“Trassan!” Ilona said delightedly. “How ingenious. But did not Rassanaminul have wooden ships? That is the Ocerzerkiyan preference.”
Trassan tapped at his plate. “He did. And he lost three of the four. A wooden vessel caught in the ice is crushed into matchsticks by the pressure of it. The ice moves, you see, with tides and storms. It is water after all.”
“I have a passing familiarity with hydrodynamics,” she said.
Trassan raised an eyebrow.
“Unlike you, cousin, I have little to do other than read. I grow sick of novels.”

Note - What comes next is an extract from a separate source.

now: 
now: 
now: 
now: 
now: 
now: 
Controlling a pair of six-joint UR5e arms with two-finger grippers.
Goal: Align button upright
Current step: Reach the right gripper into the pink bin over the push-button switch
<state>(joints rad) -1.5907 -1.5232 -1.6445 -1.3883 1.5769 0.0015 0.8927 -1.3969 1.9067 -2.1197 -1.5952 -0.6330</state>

“Sick! Sick she says! Well, always got her nose in a book this one! She should be out, out! Looking for a husband! Waste of time. Books. Yes.” Cassonaepia bit noisily into her food. During the space of Trassan and Ilona’s exchange, she had eaten half the lobster. Her husband nibbled timidly on his own food. His wife became preoccupied with complaining loudly about the quality of her ham to her footman, so Arvell made an attempt at conversation.
“There is money in this expedition of yours?” he said quietly. Cassonaepia’s eyes rose from her food at his temerity to speak without permission, but the footman drew her attention back to the meat. Arvell gave a grateful look to the servant.
“Oh yes!” said Trassan, enormously relieved that Arvell had brought the subject of money up first. “This is a marvellous opportunity. There have been no intact Morfaan cities found anywhere else in the world.”
“Oh ho! Oh ho! Here we go, my lad. Who’s to know the place isn’t a gutted ruin? What then?” hooted Aunt Cassonaepia.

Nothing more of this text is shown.